My Current Fitness Routine & How I’m Sticking To It

Now I’ve just got to work on my Domino’s habit…


I will admit that my fitness routine this year has been a bit all over the shop, when you compare it to the previous 12 months. Last year I didn’t travel much, got into a flow with personal training and happily trundled down to the gym three times a week to gossip with my PT who put me through my paces and made me do squats with a weight that almost made my eyeballs pop out of my head. I loved it, was consistent and I saw results. This year has been a different story. With trips peppered throughout the months I’ve been unable to stick to my Monday, Wednesday, Friday routine and when my time management faltered when big events like the wedding loomed, I stripped back all sweat sessions out of my diary and have since struggled to get back into the swing of things.

However, in the past month I have been officially BACK ON IT. Mad for it, some would say. When things have popped up last minute and I’ve have to reschedule I have been adamant at finding a slot to get the blood pumping; which has meant that I’ve been forced to try new classes and workout at home when the thought of slogging my butt to the gym at 5am made me want to vom (I’ll pop up an ‘at-home’ workout best of next week). Here’s how I’ve kept my motivation up for a four weeks…


Write it down. I thought back to how I got into this whole fitness shebang in the first place and remembered that at the beginning of each month I used to write myself down a workout schedule that I’d pin above my desk and tick off each day and workout as it came.

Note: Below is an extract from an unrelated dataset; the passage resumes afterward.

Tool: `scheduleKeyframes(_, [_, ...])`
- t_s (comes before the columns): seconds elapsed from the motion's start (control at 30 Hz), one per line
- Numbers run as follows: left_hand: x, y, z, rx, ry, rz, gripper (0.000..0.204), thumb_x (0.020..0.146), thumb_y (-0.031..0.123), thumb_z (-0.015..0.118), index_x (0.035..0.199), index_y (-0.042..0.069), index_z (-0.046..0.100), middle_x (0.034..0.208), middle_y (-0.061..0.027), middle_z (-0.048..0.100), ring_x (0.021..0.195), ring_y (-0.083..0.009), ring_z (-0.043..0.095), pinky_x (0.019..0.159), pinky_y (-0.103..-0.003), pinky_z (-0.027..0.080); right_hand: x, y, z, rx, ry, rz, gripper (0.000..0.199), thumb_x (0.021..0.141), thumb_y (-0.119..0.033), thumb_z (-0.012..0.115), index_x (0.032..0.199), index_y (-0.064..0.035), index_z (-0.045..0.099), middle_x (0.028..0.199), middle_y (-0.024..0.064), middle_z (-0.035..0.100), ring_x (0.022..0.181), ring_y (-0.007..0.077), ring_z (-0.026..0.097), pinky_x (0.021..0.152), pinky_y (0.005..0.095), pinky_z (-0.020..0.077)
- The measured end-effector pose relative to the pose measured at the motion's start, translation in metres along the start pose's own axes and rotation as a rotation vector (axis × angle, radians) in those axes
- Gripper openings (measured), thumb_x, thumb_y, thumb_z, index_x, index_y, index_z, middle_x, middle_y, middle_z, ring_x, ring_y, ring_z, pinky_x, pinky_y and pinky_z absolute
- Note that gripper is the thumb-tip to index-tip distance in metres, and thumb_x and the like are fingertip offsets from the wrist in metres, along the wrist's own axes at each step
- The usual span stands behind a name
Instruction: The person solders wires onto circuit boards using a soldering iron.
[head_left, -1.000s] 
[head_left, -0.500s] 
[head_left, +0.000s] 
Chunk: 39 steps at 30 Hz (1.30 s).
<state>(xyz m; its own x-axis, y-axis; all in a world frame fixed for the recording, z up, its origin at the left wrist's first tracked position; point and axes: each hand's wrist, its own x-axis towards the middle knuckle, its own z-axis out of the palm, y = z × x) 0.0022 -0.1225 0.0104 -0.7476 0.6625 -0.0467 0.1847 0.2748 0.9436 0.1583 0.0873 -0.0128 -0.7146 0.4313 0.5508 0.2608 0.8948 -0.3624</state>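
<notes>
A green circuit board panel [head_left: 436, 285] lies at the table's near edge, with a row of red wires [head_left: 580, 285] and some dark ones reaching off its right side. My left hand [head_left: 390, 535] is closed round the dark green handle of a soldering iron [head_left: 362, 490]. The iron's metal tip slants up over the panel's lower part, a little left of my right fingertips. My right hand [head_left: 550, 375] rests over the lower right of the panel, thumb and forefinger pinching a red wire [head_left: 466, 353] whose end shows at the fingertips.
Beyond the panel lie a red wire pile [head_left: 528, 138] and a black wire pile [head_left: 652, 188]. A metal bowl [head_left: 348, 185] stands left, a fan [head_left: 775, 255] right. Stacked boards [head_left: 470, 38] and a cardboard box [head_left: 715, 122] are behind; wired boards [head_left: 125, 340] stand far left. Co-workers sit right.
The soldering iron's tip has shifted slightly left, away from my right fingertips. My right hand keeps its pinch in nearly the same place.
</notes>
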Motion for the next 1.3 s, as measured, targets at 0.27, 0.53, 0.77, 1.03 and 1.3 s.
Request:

You know me, I love a good tick box and find that just the thought of putting a line through through a monthly grid is enough to get me in the mood to haul my behind off the sofa. So that’s exactly what I did. I knew that it was six weeks until my next trip (HELLO GREECE!) and so collaborated with my calendar, my PT’s availably and the schedule at my local pilates studio to see if it was possible to get some kind of workout in Monday to Friday with the odd at-home workout or yoga video in the front room in there, and IT WORKED! I’ve missed the odd day due to a last minute meeting or a birthday night-out induced hangover, but for the most part I’ve done some kind of sweaty thing at least five times a week, which is much more than what I was doing before.

Be realistic. Whilst the idea of gymming, showering and being at my desk by 9am sounds like a dream, the 5.30am wake-up call and drive to the gym is pretty painful. So I’ve realised through trial and error (and having the shakes at the gym because I need 4 bowls of cereal to function first thing) that early, early morning workouts just aren’t for me. In order to be realistic and tie-in with my schedule I know that a lunchtime class or gym session is sympathetic to my workload and means that I can make the most out of the AM which is when I’m naturally at my most productive. Night owl I am not. I’m also a person who fiercely guards their weekends and so pencilling in a leg routine on a Sunday just ain’t gonna happen. Instead, at the weekend I opt for a pilates class which Mark normally trundles along to with me (I live for watching his face during the hamstring stretch bits) or some kind of yin yoga routine that I can do in my front room in my PJs with a candle on.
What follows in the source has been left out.